13 thoughts on “Música política

  1. No creo que se pueda generalizar, yo pasé una maestría con mención honorífica en filosofía escuchando a Shakira y no pasando de Alejandro Fernandez, luego conocí a The Smiths, así de tarde, no sé si eso ayude a que termine un doctorado, pero pensándolo bien, mis neuronas deben estar infectadas de mala música.

  2. Hay muchas cosas con las que coincido en este post. Una es que claro, “el gusto” es una forma de marcación (perdón por el sustantivo) de clase. Si no lo conoces todavía, pues Pierre Bourdieu (aunque no hablando específicamente de músicas contemporáneos, o de fenómenos subculturales o tecnológicos recientes) es de rigor. Qué música oyes no es solamente una forma de construcción de la identidad, de creación de sentimiento de pertenencia a un grupo/nación/comunidad/subcultura/clase social, es también una forma de revelar en qué ideologías estamos atrapados, consciente o inconscientemente. (Si nos ponemos estrictos, la ideología siempre funciona de forma “invisible,” así que en el momento en que “te das cuenta” que la música popular es una forma de control y de clasificación social, ya estás del otro lado, aunque eso no sea suficiente). En GB Raymond Williams es el papi de la crítica de la cultura popular desde la perspectiva de la guerra de clases. Sobre lo que dices sobre empleado/empleador, no te puedes perder el último libro de Bordieu, quizá ahí, aunque no directamente, queda más clara la relación entre “el gusto,” las clases sociales y el mercado.

    Otro punto que me interesa en tu post es que claro, la supuesta “democratización” de la tecnología digital no ha hecho realmente que la gente (incluso aquellos universitarios que, con todo y todo, ya tienen un pie del otro lado de la alienación) se preocupe por ampliar sus horizontes culturales. Neta hay gente que antes no salía de su hotmail, ahora no salen de Facebook. Pero, ¿ponerte a investigar algo? Hueva….

    Saludines.

  3. Disculpa Ernesto, es que se me había ido a spam.
    He oído hablar de lo que dice Bordieu, pero no soy la feliz lectora de los ensayos. Los voy a buscar, creo que es un tema importante si uno se dedica a la generación de contenidos, de cualquier tipo.

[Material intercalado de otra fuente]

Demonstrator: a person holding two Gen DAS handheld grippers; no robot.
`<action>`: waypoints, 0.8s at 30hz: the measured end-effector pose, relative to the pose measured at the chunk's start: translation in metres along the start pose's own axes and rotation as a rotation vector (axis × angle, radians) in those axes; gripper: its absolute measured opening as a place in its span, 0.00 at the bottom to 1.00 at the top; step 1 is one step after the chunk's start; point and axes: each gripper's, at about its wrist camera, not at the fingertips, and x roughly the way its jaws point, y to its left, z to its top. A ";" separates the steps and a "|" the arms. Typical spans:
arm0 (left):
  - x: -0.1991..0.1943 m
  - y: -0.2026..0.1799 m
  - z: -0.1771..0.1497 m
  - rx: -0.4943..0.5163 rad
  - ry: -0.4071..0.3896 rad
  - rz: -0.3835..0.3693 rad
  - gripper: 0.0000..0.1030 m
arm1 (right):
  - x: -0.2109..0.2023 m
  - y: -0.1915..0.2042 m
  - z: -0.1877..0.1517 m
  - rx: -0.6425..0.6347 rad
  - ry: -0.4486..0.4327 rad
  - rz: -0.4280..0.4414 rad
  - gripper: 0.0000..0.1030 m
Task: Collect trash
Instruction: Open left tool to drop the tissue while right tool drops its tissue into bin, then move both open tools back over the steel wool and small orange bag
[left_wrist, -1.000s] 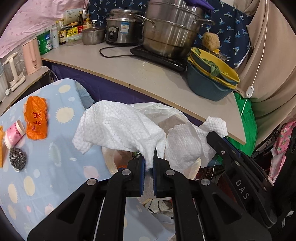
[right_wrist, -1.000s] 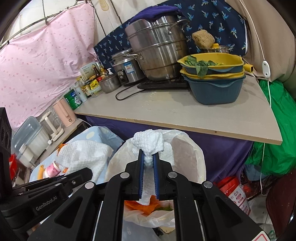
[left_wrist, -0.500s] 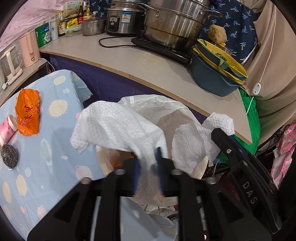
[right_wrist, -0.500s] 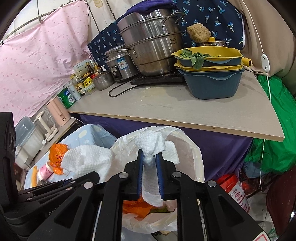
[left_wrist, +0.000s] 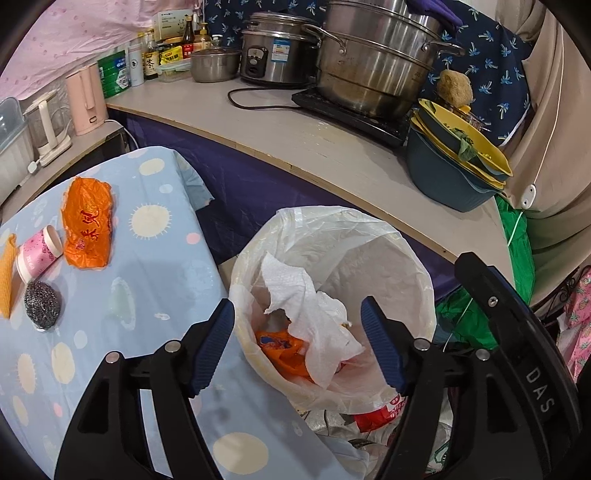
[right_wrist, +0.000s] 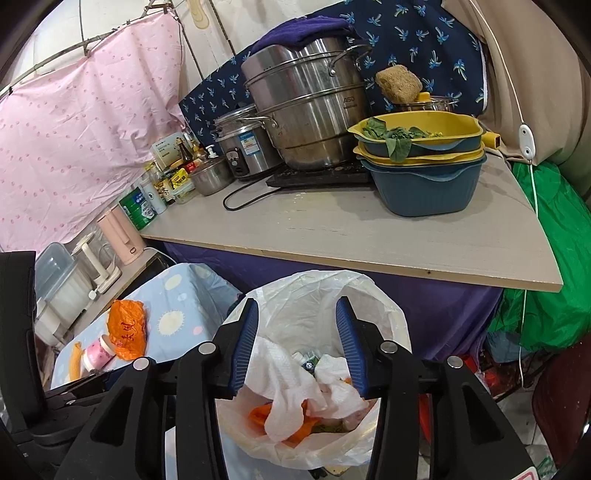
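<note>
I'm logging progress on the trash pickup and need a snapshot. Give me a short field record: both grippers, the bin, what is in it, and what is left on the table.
left gripper: open, nothing between its jaws, which have just been opening, above the bin
right gripper: open, empty, jaws have just been opening, above the bin
bin: lined with a white plastic bag, beside the table
in bin: paper towels on top of orange wrapper
on table: orange bag, pink paper cup, steel scourer

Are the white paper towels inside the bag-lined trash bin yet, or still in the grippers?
Inside. The crumpled white paper towels lie in the bag-lined trash bin on orange wrappers; both grippers' jaws, just opened, are empty.
</note>
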 end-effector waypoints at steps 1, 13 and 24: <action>-0.001 0.002 0.000 -0.003 -0.002 0.002 0.66 | -0.001 0.002 0.000 -0.003 -0.001 0.003 0.44; -0.026 0.039 -0.004 -0.058 -0.038 0.047 0.70 | -0.007 0.042 -0.004 -0.051 0.001 0.037 0.44; -0.056 0.120 -0.015 -0.189 -0.079 0.138 0.75 | 0.001 0.114 -0.027 -0.151 0.050 0.112 0.44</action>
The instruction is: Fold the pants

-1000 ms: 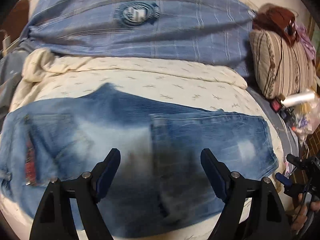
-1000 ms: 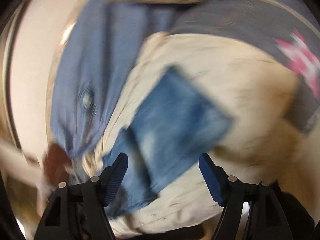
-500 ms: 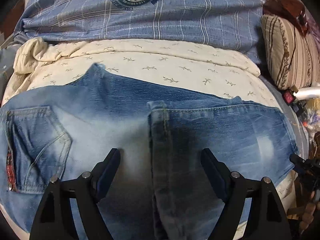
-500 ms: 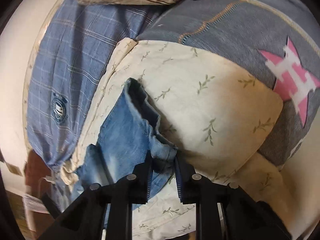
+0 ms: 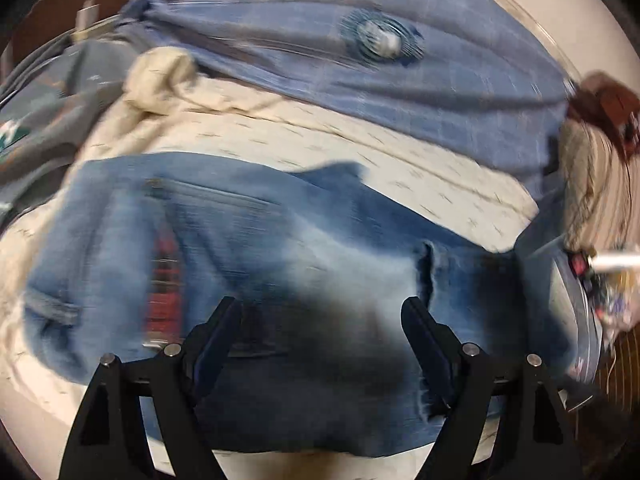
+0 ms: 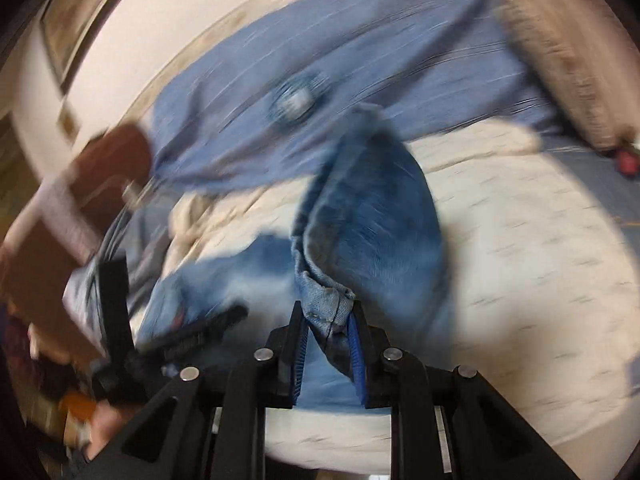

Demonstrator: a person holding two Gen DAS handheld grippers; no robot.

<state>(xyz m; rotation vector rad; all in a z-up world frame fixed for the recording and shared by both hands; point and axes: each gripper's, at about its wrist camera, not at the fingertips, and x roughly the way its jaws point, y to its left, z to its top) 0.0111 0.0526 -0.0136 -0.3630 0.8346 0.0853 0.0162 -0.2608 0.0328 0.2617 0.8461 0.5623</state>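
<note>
Blue jeans (image 5: 304, 264) lie across a cream leaf-print sheet (image 5: 320, 140) on the bed, waist and back pocket with a red plaid patch at the left. My left gripper (image 5: 320, 312) is open just above the middle of the jeans, holding nothing. My right gripper (image 6: 328, 320) is shut on the folded hem end of the jeans (image 6: 372, 216) and lifts it off the sheet, so the cloth stands up in a fold. The left gripper (image 6: 120, 320) shows at the lower left of the right wrist view. Both views are blurred.
A blue plaid blanket (image 5: 360, 60) with a round badge covers the far side of the bed. A striped pillow (image 5: 592, 184) lies at the right, with small bottles and packets (image 5: 612, 280) below it. A grey blanket (image 5: 48, 92) is at the left.
My right gripper, shut on the jeans' end, has lifted it and carried it over toward the waist. My left gripper has shifted left along the jeans, staying open.
</note>
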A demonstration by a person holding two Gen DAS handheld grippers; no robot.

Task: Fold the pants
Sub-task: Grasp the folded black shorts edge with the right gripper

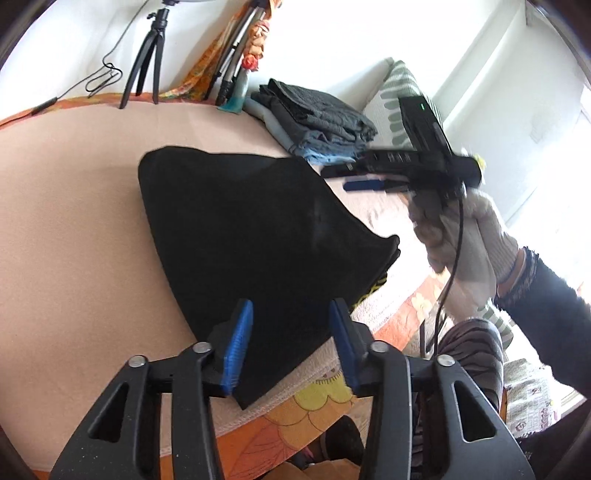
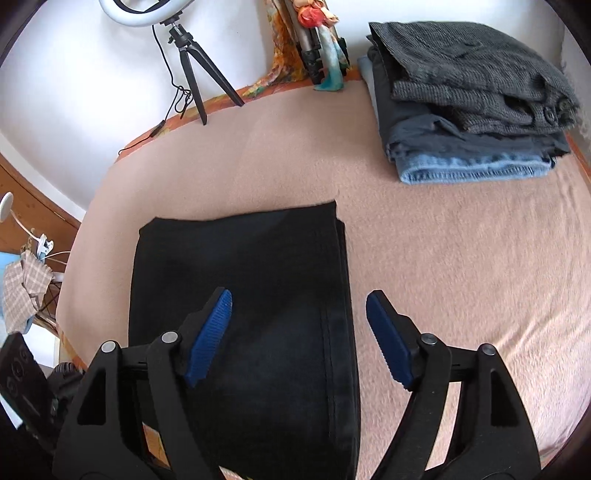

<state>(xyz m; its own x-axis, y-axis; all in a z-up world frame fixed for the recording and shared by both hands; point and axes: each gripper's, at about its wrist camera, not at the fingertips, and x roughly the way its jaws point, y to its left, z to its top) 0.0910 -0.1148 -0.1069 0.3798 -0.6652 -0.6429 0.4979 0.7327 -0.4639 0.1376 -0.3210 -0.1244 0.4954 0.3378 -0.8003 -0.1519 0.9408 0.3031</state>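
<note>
Two blue-padded fingers of the left claw (image 1: 291, 345) framed the left wrist view, standing partly apart with nothing pinched between them — the near corner of the black pants (image 1: 236, 229) lay under the gap, and no pad pressed on the cloth. The pants lay folded flat on the pink blanket (image 1: 66, 229) of the bed, their far edge toward the wall. Beyond the pants' far right corner sat a stack of folded clothes (image 1: 314, 118), grey on top and blue denim at the bottom. Right of the pants, a gloved hand (image 1: 461, 236) held the right claw (image 1: 364, 177) above the blanket, motion-blurred, with a black cable hanging from it. A small black tripod (image 1: 147, 62) stood at the wall beyond the pants.

From the right wrist view, the right claw (image 2: 299, 339) stood wide — its left pad over the pants (image 2: 240, 295), its right pad over the bare blanket (image 2: 461, 277) just past the pants' right edge, which showed a stitched seam and stacked layers. Nothing was gripped. The stack of folded clothes (image 2: 472, 110) rested well beyond the pants to the right, a tripod (image 2: 192, 62) with a ring light (image 2: 144, 14) beyond them to the left, and a doll (image 2: 325, 44) leaned at the wall between those two.
</note>
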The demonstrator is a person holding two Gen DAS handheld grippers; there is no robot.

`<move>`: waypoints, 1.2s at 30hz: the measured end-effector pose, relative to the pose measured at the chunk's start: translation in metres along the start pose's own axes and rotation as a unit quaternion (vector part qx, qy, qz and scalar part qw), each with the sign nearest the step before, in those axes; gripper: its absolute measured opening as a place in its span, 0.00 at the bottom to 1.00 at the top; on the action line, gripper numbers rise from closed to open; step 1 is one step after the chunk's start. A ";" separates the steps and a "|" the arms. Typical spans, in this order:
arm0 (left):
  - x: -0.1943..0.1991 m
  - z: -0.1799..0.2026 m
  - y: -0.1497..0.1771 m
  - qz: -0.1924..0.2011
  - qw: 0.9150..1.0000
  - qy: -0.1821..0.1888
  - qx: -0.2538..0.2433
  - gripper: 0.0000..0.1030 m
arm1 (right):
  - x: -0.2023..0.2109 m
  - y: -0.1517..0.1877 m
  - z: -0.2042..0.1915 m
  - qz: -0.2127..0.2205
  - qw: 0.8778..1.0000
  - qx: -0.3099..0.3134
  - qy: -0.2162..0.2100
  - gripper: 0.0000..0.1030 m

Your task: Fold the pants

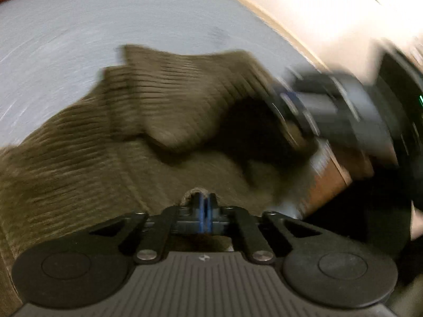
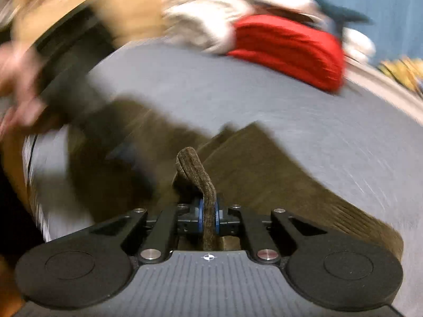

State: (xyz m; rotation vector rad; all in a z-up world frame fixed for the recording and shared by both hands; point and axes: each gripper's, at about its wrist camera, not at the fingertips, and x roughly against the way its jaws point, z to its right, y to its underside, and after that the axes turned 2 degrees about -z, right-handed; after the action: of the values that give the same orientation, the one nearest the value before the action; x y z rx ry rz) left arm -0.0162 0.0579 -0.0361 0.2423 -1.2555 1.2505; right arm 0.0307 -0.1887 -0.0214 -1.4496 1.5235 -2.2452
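Nearest the person, the right gripper [image 2: 208, 215] is clamped on a folded strip of the pants [image 2: 253, 163], olive-brown corduroy spread over the grey table [image 2: 264, 87]. Just beside it, the left gripper [image 1: 204, 206] has its jaws closed tight on a small tuck of the same cloth. Both views are badly smeared. My worry is the left pinch: it looks shallow, and a quick lift could pull the ribbed fabric free and spoil the fold. Farther off, at the table's far edge, lies a red garment [image 2: 290, 50] among other laundry. No brand or lettering is readable anywhere.
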 end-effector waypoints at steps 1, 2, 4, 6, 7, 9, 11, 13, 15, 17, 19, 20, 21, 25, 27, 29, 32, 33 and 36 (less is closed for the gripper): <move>0.005 0.011 0.004 -0.004 0.999 0.011 -0.043 0.00 | 0.005 -0.005 0.010 0.014 0.999 -0.034 0.003 0.08; 0.009 0.020 0.009 -0.006 0.997 0.018 -0.076 0.00 | 0.008 -0.008 0.017 0.021 0.998 -0.057 -0.006 0.08; 0.024 0.030 0.014 0.012 0.993 0.041 -0.110 0.02 | 0.010 -0.010 0.025 0.022 0.995 -0.083 -0.059 0.09; 0.043 0.028 0.010 0.064 0.992 0.056 -0.096 0.07 | 0.005 -0.007 0.018 -0.003 0.988 -0.083 -0.134 0.13; 0.050 0.024 0.006 0.086 0.992 0.057 -0.077 0.07 | 0.001 -0.003 0.007 -0.020 0.986 -0.066 -0.154 0.18; 0.053 0.017 0.000 0.098 0.993 0.045 -0.050 0.07 | -0.007 0.007 -0.013 -0.041 0.988 -0.024 -0.146 0.18; 0.044 0.018 -0.003 0.080 0.995 0.016 -0.051 0.07 | -0.012 0.010 -0.015 -0.047 0.991 -0.029 -0.121 0.17; 0.030 0.013 -0.002 0.052 0.998 -0.009 -0.046 0.07 | -0.012 0.008 0.001 -0.041 0.992 -0.074 -0.096 0.16; 0.012 0.004 -0.003 0.035 0.999 -0.034 -0.011 0.07 | -0.007 0.004 0.021 -0.021 0.990 -0.119 -0.072 0.16; -0.006 -0.015 -0.004 0.018 0.997 -0.062 0.041 0.10 | -0.004 0.003 0.030 -0.012 0.987 -0.146 -0.063 0.16; -0.015 -0.025 -0.005 -0.016 0.997 -0.065 0.049 0.10 | -0.003 0.005 0.029 -0.010 0.985 -0.154 -0.070 0.16; -0.015 -0.022 -0.003 -0.028 0.997 -0.059 0.030 0.08 | -0.006 0.004 0.027 -0.012 0.985 -0.151 -0.081 0.16; -0.009 -0.012 0.000 -0.036 0.999 -0.040 -0.010 0.05 | -0.007 0.004 0.020 -0.015 0.985 -0.142 -0.093 0.16; 0.025 0.017 0.009 -0.013 0.994 0.002 -0.109 0.07 | -0.014 0.001 -0.001 -0.032 0.986 -0.093 -0.136 0.16; 0.038 0.011 0.006 0.016 0.996 -0.029 -0.079 0.07 | -0.015 0.000 -0.008 -0.041 0.987 -0.078 -0.131 0.16; 0.043 0.003 -0.002 0.044 0.997 -0.038 -0.045 0.08 | -0.019 0.006 -0.008 -0.062 0.988 -0.083 -0.114 0.18; 0.034 -0.004 -0.010 0.052 0.998 -0.027 -0.013 0.07 | -0.035 0.021 -0.016 -0.116 0.981 -0.074 -0.139 0.18; 0.025 -0.002 -0.014 0.036 0.999 -0.019 -0.021 0.08 | -0.035 0.024 -0.021 -0.120 0.981 -0.057 -0.141 0.18; -0.011 0.004 -0.006 -0.055 0.995 -0.038 -0.069 0.10 | -0.021 0.017 -0.010 -0.107 0.980 -0.071 -0.154 0.22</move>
State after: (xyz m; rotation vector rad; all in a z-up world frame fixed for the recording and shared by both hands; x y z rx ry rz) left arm -0.0116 0.0465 -0.0404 0.2580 -1.3698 1.0652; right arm 0.0282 -0.1796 -0.0485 -1.9806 1.5149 -1.9229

    Gracias por tomarte el tiempo de poner links y toda la cosa. Los leeré con cuidado y quizás otros escuchas que vienen aquí y que no hablan mucho también.

  4. Sí, pensé que por poner tanto link me mandó al spam. Resulta que no es el último libro de Bordieu, pero es uno de los últimos. Es el último que yo leí, que es otra cosa distinta… saluditos.

  5. Perdón. Otra vez yo. Me acordé que “el gusto” y “el buen gusto” son nociones por supuesto relacionadas pero no son lo mismo. Además son contradictoriamente 1) relativas y 2) normativas. Recuerdo que en la secundaria, en México DF, me decían que era un “naco” porque me gustaban Pixies, The Cure y Love and Rockets (que en esa época justo tocaron juntos en el Prayer Tour). A mis compañeritos les gustaba lo que estaba de moda, que eran Fine Young Cannibals, el Seeds of Love de Tears For Fears… ser “fresa” era ser de clase alta y escuchar música mainstream chafa, ser “naco” era escuchar cualquier cosa que no fuera “fresa” y por lo tanto “cool.” Ahora por supuesto las cosas han cambiado, pero no dudo que vuelvan a cambiar… lo importante es también recordar que esas nociones son localizadas geográficamente y no son universales. Yo me sentía muy cool por escuchar a los Happy Mondays y a Primal Scream, pero acá en el UK, en la misma época y hasta la fecha, son música de boda o de fiesta de año nuevo, hasta las abuelitas los conocen.

  6. Ernesto: voy saliendo a una clase muy tempra, y no tengo mucho tiempo, pero quiero decirte que van dos personas a las que respeto mucho que me dicen que a veces esperan con ansia un comentario tuyo. Parece que para algunas personas piensan que somos una especie de equipo, un think tank que se da cita en este espacio.

    A mí no me queda más que agradecer el tiempo que inviertes en ellos y decirte no sólo mi blog, también yo, aprendo de ti todos los días.

    Un beso colectivo, también de parte de aquellos que no comentan pero bien que te leen.